Cuomo did not mention Trump by name.
However, a group that lobbies for more funding for schools is trying to link the governor and the increasingly unpopular President. The Alliance for Quality Education, in advance of rallies planned across the state on March 4th, have released a video titled “Trump and Cuomo ‘education buddies’. It features clips of the Governor and the President using many of the exact same talking points against excessive education spending.
AQE, which is partly funded by the teachers union, is angry with the governor over what they say is his failure to follow a decade-old court order saying that billions more dollars need to be spent on schools to guarantee school children their constitutional right to a “sound, basic” education. Cuomo administration officials have argued that the order only applies to New York City and they’ve already spent record amounts of money on schools.

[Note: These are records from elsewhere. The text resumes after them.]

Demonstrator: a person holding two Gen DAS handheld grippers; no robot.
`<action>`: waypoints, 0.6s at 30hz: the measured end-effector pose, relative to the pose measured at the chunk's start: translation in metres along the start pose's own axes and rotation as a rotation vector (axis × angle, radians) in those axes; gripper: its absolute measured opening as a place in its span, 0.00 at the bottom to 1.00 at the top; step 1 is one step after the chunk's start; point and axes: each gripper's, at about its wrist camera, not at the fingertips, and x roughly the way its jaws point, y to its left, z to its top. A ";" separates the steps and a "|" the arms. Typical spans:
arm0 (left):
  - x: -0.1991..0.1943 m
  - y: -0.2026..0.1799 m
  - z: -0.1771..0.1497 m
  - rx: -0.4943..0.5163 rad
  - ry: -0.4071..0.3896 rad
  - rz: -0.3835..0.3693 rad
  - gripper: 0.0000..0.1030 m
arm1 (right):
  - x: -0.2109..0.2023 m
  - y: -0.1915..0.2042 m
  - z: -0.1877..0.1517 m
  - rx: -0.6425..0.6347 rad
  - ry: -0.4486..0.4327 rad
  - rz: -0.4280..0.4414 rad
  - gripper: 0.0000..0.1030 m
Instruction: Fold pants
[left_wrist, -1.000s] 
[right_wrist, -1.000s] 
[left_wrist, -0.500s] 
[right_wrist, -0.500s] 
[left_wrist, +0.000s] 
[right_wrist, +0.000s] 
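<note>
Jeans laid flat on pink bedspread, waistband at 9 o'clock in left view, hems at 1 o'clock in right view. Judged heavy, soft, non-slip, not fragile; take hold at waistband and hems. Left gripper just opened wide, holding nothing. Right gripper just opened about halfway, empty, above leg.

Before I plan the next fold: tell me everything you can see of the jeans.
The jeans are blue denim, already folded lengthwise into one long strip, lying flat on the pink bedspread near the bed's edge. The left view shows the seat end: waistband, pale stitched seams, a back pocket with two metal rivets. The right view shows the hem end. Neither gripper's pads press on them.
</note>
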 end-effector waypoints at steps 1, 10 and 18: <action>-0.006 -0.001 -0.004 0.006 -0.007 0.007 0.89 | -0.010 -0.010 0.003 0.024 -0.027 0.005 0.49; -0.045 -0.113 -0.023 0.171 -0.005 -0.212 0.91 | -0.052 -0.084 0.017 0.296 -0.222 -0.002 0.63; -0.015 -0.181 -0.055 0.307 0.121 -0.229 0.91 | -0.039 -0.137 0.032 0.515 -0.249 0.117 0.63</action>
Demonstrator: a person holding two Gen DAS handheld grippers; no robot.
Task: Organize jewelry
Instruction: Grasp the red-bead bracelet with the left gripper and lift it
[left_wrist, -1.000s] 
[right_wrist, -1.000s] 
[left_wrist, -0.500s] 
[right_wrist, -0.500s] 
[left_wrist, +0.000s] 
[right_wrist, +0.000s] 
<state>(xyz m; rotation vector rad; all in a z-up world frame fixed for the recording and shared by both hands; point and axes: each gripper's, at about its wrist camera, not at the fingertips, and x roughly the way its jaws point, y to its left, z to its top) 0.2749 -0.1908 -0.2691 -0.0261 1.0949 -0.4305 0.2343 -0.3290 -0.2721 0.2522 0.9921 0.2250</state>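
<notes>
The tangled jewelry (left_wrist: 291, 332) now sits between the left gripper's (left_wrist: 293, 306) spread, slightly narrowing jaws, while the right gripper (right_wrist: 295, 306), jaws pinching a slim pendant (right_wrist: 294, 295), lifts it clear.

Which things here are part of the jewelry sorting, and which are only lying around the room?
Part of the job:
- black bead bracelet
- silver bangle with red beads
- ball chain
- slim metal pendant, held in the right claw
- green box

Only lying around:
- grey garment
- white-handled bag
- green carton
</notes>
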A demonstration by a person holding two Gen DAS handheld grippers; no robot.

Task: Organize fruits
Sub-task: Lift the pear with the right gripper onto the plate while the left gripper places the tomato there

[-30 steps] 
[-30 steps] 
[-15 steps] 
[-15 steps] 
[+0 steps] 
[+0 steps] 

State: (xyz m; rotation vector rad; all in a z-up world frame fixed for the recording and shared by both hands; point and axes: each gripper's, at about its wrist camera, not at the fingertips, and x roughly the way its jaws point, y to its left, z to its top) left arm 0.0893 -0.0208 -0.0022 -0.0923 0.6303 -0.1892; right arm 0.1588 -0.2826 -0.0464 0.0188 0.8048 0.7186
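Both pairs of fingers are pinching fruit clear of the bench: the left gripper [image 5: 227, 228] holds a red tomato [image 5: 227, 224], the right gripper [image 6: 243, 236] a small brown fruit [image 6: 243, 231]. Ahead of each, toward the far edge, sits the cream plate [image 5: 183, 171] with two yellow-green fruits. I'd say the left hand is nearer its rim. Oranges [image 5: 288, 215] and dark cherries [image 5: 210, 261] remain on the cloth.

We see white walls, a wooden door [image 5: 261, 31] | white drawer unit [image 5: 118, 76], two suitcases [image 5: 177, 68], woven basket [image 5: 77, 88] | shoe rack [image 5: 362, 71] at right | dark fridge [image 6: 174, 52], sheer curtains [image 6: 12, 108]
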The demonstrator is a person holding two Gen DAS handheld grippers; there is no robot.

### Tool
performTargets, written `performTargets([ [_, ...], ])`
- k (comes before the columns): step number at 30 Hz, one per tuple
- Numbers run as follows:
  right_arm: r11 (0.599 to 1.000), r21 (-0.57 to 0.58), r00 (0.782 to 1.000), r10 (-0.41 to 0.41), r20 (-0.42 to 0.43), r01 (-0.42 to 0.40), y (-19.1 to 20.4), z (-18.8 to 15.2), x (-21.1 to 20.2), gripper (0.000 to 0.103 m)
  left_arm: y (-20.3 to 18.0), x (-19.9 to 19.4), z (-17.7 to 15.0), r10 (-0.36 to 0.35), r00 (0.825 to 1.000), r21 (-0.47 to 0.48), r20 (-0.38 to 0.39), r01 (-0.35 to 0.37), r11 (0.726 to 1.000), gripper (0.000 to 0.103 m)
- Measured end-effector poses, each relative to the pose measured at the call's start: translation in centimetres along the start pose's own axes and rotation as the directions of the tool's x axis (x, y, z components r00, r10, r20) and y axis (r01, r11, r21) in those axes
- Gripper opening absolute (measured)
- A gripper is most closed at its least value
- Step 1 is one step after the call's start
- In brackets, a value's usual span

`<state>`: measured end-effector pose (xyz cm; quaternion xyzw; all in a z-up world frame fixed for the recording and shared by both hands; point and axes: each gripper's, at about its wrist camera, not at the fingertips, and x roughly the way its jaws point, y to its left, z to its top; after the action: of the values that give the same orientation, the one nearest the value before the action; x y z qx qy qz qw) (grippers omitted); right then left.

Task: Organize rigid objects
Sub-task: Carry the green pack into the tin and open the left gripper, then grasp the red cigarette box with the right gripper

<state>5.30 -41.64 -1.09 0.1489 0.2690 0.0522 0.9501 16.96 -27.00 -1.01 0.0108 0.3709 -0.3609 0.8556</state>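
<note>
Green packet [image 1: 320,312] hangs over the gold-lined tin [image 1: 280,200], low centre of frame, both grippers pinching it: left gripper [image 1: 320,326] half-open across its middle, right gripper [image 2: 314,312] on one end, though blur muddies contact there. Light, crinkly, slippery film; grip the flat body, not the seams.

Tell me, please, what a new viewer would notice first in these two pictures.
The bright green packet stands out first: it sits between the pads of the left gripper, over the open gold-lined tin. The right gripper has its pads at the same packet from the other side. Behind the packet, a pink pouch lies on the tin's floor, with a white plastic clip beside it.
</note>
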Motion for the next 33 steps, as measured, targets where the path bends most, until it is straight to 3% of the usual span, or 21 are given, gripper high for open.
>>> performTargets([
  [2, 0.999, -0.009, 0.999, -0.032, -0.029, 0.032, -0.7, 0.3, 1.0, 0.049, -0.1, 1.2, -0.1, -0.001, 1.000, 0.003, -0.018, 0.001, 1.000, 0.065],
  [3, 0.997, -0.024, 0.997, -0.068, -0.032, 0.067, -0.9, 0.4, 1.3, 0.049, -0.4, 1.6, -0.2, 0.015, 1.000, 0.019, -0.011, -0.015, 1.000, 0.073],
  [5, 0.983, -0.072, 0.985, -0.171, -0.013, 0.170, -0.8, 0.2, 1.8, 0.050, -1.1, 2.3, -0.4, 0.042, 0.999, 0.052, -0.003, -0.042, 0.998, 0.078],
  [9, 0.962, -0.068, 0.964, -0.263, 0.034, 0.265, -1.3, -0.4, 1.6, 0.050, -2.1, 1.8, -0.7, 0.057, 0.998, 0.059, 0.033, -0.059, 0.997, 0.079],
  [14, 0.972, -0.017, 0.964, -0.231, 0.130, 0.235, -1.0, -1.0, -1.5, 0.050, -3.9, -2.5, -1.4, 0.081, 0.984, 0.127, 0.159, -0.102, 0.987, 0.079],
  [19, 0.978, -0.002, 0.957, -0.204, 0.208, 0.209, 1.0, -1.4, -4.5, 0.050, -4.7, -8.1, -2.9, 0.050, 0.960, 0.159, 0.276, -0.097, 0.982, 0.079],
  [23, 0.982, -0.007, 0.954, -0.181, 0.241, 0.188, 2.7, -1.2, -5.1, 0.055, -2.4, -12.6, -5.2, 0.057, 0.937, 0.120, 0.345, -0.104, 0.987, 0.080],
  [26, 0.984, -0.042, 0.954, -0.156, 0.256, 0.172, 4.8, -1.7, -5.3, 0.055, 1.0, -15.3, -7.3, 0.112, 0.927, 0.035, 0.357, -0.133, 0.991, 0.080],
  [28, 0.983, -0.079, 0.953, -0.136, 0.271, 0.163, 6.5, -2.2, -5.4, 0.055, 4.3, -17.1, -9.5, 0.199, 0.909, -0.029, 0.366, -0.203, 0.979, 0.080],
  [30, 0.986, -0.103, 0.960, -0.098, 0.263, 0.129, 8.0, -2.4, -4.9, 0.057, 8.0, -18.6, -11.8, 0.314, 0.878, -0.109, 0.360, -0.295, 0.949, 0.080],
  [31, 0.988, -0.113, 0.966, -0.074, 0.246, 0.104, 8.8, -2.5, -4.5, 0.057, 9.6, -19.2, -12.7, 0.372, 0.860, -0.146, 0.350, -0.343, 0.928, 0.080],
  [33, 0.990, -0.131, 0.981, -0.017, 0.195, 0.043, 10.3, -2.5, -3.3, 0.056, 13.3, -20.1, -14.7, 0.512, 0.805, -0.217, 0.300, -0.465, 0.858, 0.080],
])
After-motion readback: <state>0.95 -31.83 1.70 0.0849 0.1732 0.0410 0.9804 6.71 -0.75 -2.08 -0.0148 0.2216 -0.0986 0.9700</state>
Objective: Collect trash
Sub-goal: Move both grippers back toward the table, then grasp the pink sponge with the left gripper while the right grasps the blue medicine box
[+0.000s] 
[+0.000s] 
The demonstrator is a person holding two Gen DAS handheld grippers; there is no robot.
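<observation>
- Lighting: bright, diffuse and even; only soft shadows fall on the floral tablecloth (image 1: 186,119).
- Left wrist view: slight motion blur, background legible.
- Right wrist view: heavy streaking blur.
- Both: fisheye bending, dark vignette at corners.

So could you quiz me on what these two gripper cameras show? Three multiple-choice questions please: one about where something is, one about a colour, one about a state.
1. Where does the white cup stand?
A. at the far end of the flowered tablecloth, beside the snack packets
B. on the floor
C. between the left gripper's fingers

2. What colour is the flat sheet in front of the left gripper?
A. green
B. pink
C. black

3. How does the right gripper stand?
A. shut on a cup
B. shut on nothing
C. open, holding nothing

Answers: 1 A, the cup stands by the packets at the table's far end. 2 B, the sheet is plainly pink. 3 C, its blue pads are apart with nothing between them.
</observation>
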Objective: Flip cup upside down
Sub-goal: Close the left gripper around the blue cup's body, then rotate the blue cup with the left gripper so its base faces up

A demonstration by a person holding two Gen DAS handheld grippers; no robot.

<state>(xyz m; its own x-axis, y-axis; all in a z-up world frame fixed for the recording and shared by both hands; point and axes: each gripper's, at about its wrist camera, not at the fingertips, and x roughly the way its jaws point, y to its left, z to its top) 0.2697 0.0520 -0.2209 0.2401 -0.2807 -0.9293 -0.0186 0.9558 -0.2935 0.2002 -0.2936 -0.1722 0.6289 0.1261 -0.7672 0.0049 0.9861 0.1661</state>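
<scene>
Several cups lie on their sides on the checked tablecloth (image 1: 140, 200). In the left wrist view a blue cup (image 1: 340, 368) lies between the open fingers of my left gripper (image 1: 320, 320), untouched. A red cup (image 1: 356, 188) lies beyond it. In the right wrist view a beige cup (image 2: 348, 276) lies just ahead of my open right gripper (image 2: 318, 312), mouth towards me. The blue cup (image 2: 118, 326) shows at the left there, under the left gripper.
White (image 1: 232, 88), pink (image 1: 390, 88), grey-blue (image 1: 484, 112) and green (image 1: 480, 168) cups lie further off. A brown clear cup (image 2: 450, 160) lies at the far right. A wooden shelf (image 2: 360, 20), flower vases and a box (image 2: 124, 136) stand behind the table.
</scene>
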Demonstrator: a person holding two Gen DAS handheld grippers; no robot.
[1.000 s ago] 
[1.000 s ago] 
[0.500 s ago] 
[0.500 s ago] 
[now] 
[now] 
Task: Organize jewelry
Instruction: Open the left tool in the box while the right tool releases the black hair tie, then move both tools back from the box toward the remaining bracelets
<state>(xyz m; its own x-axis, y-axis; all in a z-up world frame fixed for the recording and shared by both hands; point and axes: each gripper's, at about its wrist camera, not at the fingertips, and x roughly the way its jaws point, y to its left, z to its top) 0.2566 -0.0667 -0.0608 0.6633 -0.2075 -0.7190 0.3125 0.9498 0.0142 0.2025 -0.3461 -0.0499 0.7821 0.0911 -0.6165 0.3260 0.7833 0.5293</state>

In fact, at that same rally before the health care workers, Cuomo touted his proposal to spend one billion more dollars on schools in the new state budget.
“Because there are too many failing schools out there,” Cuomo said. “Especially in poorer urban communities.”
Negative ad campaigns have diminished the popularity of prior New York governors. The health care workers union unleashed television advertisements against former Governors Pataki and Spitzer, leading to drops in their poll numbers. Cuomo has taken care to befriend the health care workers, but he’s feuded with the teachers' unions.
Greenberg, with Siena polling, says the negative campaigns can take their toll.
“We’ve certainly seen politicians get hurt,” he said.
And he says the negative portrayals are effective if they resonate with something that the public already believes about a politician.
“Does it make sense to voters,” Greenberg said. “And, how much money is put behind it to feed that message?”
The ads comparing Cuomo to Trump are online, but, unlike previous ad campaigns again former governors they are not on broadcast TV.
A spokesman for Cuomo, Rich Azzopardi, calls the ad “lobbyist lies” from a group that only wants “more money”, and ignores the “facts”.